Die Berichtssaison bringt etwas Licht ins Dunkel. Ein Kommentar von FuW-Redaktor Rainer Weihofen.

«Mit aussagekräftigen Vorhersagen für das zweite Halbjahr ist jedoch nur in Ausnahmefällen zu rechnen.»

Es wird spannend. Wenn die Unternehmen in wenigen Wochen ihre Halbjahresberichte vorlegen, kommt wenigstens etwas Licht in die pandemiebedingte Dunkelheit der vergangenen Monate. Auch bei den Unternehmen, die keine offensichtlichen Gewinner oder Verlierer des Lockdowns waren, werden die Wirkungen erkennbar. Mit aussagekräftigen Vorhersagen für das zweite Halbjahr ist jedoch nur in Ausnahmefällen zu rechnen.

Die Unsicherheiten sind für die Unternehmen einfach noch zu gross, auch wenn in manchen Ländern einschliesslich der Schweiz seit einigen Tagen angesichts vielfältiger Lockerung das Gefühl Oberhand gewinnt,  «Business as usual» wäre fast wieder erreicht. Doch dem ist nicht so.

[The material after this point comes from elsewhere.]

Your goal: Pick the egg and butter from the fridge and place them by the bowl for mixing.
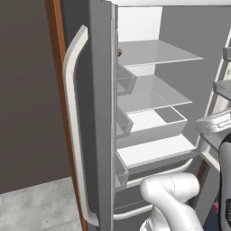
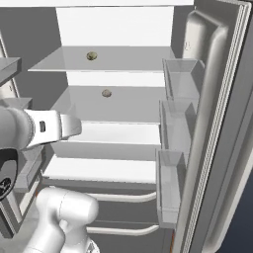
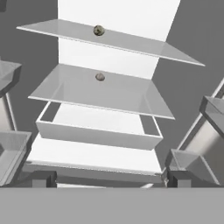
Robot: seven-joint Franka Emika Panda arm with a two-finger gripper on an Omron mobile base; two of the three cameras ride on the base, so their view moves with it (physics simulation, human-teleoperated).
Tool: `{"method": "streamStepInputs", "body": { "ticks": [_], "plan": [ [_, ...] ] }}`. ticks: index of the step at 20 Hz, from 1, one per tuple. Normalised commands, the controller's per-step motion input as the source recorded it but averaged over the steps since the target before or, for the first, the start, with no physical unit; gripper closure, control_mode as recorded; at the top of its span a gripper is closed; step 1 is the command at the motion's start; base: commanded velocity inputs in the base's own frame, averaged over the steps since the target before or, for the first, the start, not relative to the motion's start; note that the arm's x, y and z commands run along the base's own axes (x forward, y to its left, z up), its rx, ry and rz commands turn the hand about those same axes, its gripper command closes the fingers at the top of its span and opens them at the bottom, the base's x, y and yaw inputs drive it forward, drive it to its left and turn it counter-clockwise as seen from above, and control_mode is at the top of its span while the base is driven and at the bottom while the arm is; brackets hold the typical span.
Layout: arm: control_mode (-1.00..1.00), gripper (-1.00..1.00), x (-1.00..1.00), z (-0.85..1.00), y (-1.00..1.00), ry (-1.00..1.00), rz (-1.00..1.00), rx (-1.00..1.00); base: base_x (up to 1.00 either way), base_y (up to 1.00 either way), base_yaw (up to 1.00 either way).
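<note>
The fridge (image 2: pixel 217 123) is seen with both doors swung open, its white interior exposed. In the hand view, two glass shelves are stacked one above the other: on the upper shelf (image 3: pixel 131 43) a small round speckled lump (image 3: pixel 99 30) is seen near the back, and on the lower shelf (image 3: pixel 87 94) a second speckled lump (image 3: pixel 100 77) lies close to the rear wall. The same two lumps are seen in the right base view, one per shelf, well apart from each other. Below the shelves a shallow white drawer (image 3: pixel 98 135) is set, and beneath it a white ledge.

Door bins (image 2: pixel 173 126) are stacked along the inside of the right door; they look clear and nothing can be made out in them. A long curved pale handle (image 1: pixel 74 126) runs down the outside of the left door.

The fingers (image 3: pixel 107 180) are spread to their widest, one tip at each lower corner of the hand view, and nothing is held between them. They are pointed into the fridge, apart from shelves and lumps alike.

The butter cannot be made out on any shelf or in any bin. No writing or label can be read anywhere.
</note>
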Motion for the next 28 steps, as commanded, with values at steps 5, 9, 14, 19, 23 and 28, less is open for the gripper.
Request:
{"method": "streamStepInputs", "body": {
  "ticks": [5, 9, 14, 19, 23, 28],
  "plan": [
    [-1.00, -1.00, 0.17, 0.00, 0.00, 0.06, 0.00, 0.00, 0.00, 0.00, 0.00],
    [-1.00, -1.00, 0.30, 0.02, 0.00, 0.00, 0.00, 0.00, 0.00, 0.00, 0.00],
    [-1.00, -1.00, 0.23, 0.44, 0.05, -0.13, 0.01, 0.00, 0.00, 0.00, 0.00],
    [-1.00, -1.00, 0.05, 0.58, 0.11, -0.22, 0.00, 0.02, 0.00, 0.00, 0.00],
    [-1.00, -1.00, 0.00, 0.47, 0.14, -0.17, 0.00, 0.03, 0.00, 0.00, 0.00],
    [-1.00, -1.00, 0.00, 0.24, 0.24, -0.13, 0.00, 0.11, 0.00, 0.00, 0.00]
  ]
}}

Viele Parameter sind weiterhin vage. Kommt eine zweite Infektionswelle, und wenn, wie stark wird sie sein? Wird die Arbeitslosigkeit in den kommenden Monaten steigen und den leicht beschleunigten Konsum wieder bremsen? Werden die Unternehmen zu Investitionen bereit sein? Zudem sollten wir die Entwicklungen jenseits von Covid-19 nicht ganz aus den ­Augen verlieren, wie zum Beispiel den Handelskrieg zwischen den USA und China, der intensiver und aggressiver zu werden scheint.

Die bevorstehenden Halbjahresberichte werden für mehr Klarheit über die aktuelle Lage der Unternehmen sorgen. Das sollte aber nicht dazu verleiten, die krisengeprüfte Vorsicht aufzugeben. Eine solide Bilanz mit genügend Liquidität und ein Geschäftsmodell, das langfristig trägt, sind nach wie vor elementar und stehen für Anlageentscheide ganz oben auf der Checkliste.